Tuesday, September 27, 2005

Coldplay - Fix You

The more I've heard this song, the more I love it.. and the words have really touched me recently. I'd love someone to 'fix me' right now!

When you try your best, but you don't succeed
When you get what you want, but not what you need
When you feel so tired, but you can't sleep
Stuck in reverse
When the tears come streaming down your face
When you lose something you can't replace
When you love someone, but it goes to waste
Could it be worse?

Lights will guide you home
And ignite your bones
And I will try to fix you

High up above or down below
When you too in love to let it go
If you never try you'll never know
Just what you're worth

Thursday, September 22, 2005

Letting go?

A few years back, I met a wonderful person, and developed a friendship that was very special to me. Over the past couple of years, however, I have had to watch that friendship crumble. I have run around in circles trying to stop it happening.. we have both put up repairs, but they haven't managed to last.

I don't always know why things like this happen, but I do believe that this one is out of my control. I have been everything I should be, and offered all I can, and I can do nothing more.

With a small thread of friendship left, I feel I may have let go of that in anger the other day. It's not the person concerned that angers me, but the situation, and my feeling of helplessness.

I don't know where we have left to go, or what the future holds. But instead of running around in circles, and fighting every step of the way, I can now say, "what will be, will be".

Mind you, if you're reading.. I miss you!

Saturday, September 10, 2005

Friends...

OMG.. where do I start with this one? Some of you know why this is topic is in my head at the moment.. and those that know me well know how important friendship is to me, and what a big softie I can be when it comes to those I care about.

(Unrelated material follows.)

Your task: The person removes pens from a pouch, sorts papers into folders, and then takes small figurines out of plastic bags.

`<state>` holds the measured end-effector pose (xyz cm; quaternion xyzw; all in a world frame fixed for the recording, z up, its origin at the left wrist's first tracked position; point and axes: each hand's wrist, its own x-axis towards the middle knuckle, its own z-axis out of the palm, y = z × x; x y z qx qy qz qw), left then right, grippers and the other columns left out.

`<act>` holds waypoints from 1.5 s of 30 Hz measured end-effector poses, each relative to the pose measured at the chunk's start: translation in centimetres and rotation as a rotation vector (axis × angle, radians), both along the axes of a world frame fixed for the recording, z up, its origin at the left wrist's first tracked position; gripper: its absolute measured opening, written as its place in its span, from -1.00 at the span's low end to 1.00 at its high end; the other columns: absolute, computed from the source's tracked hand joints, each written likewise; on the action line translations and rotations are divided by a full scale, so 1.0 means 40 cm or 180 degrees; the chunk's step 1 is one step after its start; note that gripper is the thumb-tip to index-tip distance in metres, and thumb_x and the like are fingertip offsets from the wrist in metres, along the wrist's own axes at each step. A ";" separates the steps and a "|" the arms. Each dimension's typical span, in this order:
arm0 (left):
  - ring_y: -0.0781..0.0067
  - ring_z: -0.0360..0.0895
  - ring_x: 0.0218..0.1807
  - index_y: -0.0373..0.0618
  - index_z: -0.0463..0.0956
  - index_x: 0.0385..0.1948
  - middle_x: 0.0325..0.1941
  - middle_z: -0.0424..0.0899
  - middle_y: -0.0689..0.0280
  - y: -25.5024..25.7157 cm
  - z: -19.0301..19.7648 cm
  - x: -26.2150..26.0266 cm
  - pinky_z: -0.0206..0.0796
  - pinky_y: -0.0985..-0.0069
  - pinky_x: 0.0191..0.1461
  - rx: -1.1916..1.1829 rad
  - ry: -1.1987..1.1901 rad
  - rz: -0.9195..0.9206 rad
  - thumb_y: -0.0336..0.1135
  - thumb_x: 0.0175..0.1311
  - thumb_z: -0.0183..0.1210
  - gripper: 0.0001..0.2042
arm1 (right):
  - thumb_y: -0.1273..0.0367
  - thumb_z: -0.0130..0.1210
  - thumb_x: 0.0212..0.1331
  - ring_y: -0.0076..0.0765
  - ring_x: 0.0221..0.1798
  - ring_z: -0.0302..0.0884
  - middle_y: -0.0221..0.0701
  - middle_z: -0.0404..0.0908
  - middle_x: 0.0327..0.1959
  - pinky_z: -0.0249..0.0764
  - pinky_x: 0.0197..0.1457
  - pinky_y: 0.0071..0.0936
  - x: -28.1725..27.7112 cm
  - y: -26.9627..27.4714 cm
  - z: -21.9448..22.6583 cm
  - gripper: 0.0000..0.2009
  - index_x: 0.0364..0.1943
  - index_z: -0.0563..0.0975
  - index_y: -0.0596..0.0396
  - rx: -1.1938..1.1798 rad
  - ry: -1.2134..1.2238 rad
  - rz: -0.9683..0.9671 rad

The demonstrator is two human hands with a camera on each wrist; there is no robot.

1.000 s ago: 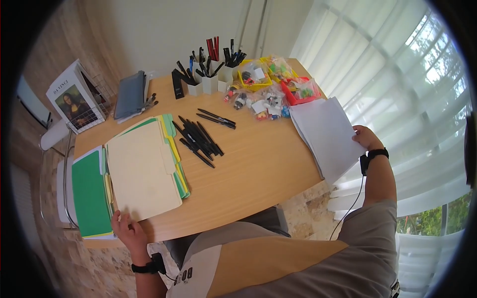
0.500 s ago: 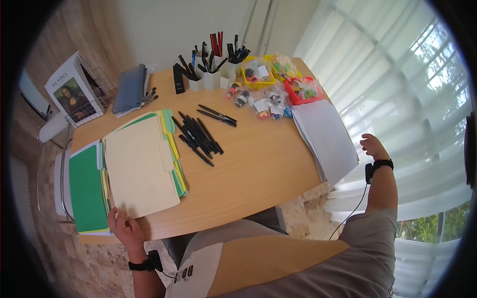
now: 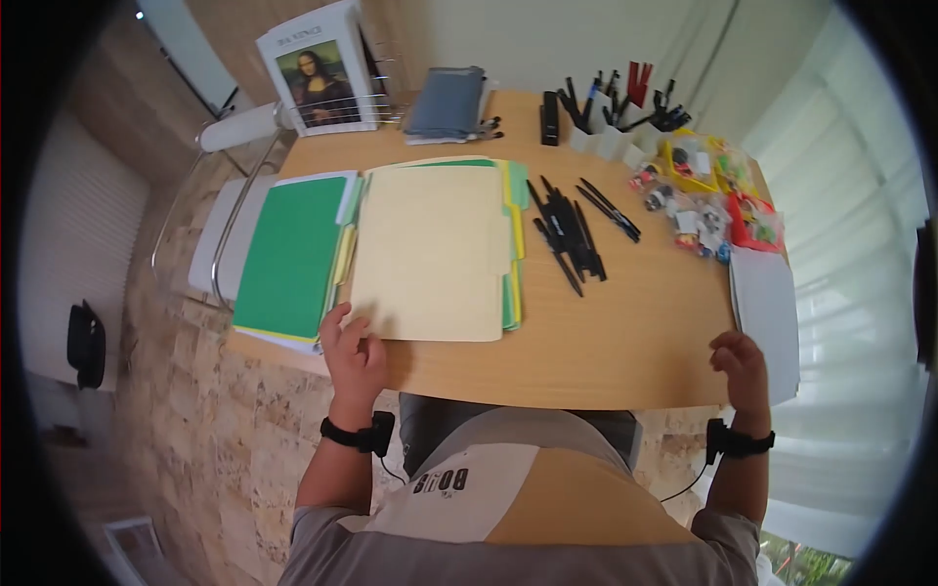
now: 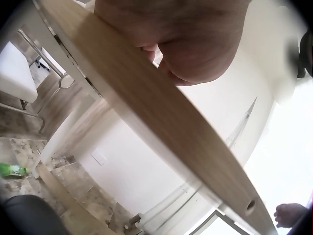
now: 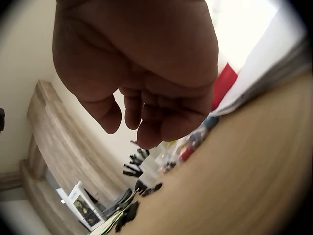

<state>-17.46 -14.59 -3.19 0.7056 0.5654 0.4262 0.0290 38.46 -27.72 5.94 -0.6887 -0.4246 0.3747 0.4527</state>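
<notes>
In the head view my left hand [image 3: 354, 363] is at the table's near edge, fingers loosely bent and holding nothing. Its fingertips are by the lower left corner of a cream file folder [image 3: 430, 259], top of a stack with green and yellow tabs. Left of that stack lies a green folder [image 3: 291, 256] over other sheets. My right hand [image 3: 745, 379] hovers near the right end of the table, fingers loosely curled with nothing in them. It overlaps the left side of a stack of white paper [image 3: 770, 317]. The right wrist view shows the empty palm [image 5: 142, 73] from below.
Black pens [image 3: 562, 232] lie mid-table. Behind them stand white pen holders [image 3: 614, 145] and a black box-shaped item [image 3: 549, 119]. Bagged small items fill yellow [image 3: 692, 168] and red baskets [image 3: 752, 230]. A blue-grey pouch [image 3: 442, 105] and a Da Vinci book [image 3: 318, 83] in a wire rack are at the back.
My right hand has let go of the white paper and moved left toward my body. The head view has turned left. The left hand stays by the cream folder's corner.
</notes>
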 end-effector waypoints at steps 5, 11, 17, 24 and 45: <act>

So, what makes a friend? My opinion on this one has changed throughout the years. I guess I now realise that life is full of many different friendships, at all sorts of levels. Thankfully for me, a friend doesn't have to live close by to be a friend.. the internet means that many of my friends are quite some distance away. Some people turn their noses up at this, and say that you can't be friends with someone you've never met. Well, they obviously haven't sat at their keyboard pouring their heart out to someone in another country. In fact, I argue that internet friends are often very close.. you don't get the comfort of sipping coffee or watching a film.. you have to talk. And once your conversations stray beyond, "how are you?" and "how's the weather?", you usually find yourself having some quite deep chats, and getting to know each other pretty well. Plus, not looking someone in the eye seems to remove barriers.

How often do you have to be in touch with someone to call them a friend? Well, for some friends, they seem to be pretty short lived, and once you stop contact, it stays stopped, and that's that. But with others, you can be out of touch for ages, but still be friends. There are people in my life that I haven't heard from for ages.. but if they needed me, I'd be there like a shot. And hopefully that goes both ways too! ;-)

And when it goes wrong? Hmm.. that depends on both the friendship, and your own personality, I think. I have a big heart, and am very emotional. Now when it comes to friendships, that goes both ways. When I care about someone, I have alot to give.. I'd like to think I'm a good listener, even if I'm not always full of advice. I'd do anything (well, most things!) for my friends, and I'd like to think I'd always be there for them.

But if it goes wrong.. well, it hurts. Arguments really upset me, and if I lose touch with someone, I usually find I miss them terribly. Plus I generally beat myself up, wondering what I did wrong!

I'm having to learn that things change.. people change. It's not always down to me, and sometimes there's alot of things going on. One thing I will not do though is 'harden up'.. if I put up barriers it might mean not getting hurt, but it would also mean I miss out on alot. My feelings and emotions are here for a reason.. I just need to learn better ways to deal with them.

Not one person who has touched my life has been forgotten. I know I've lost touch with some, and am bad at keeping in touch with others. But, as I said earlier, I will always be here. And as a reminder to a certain someone.. I'm not letting go of you, so don't let go of me.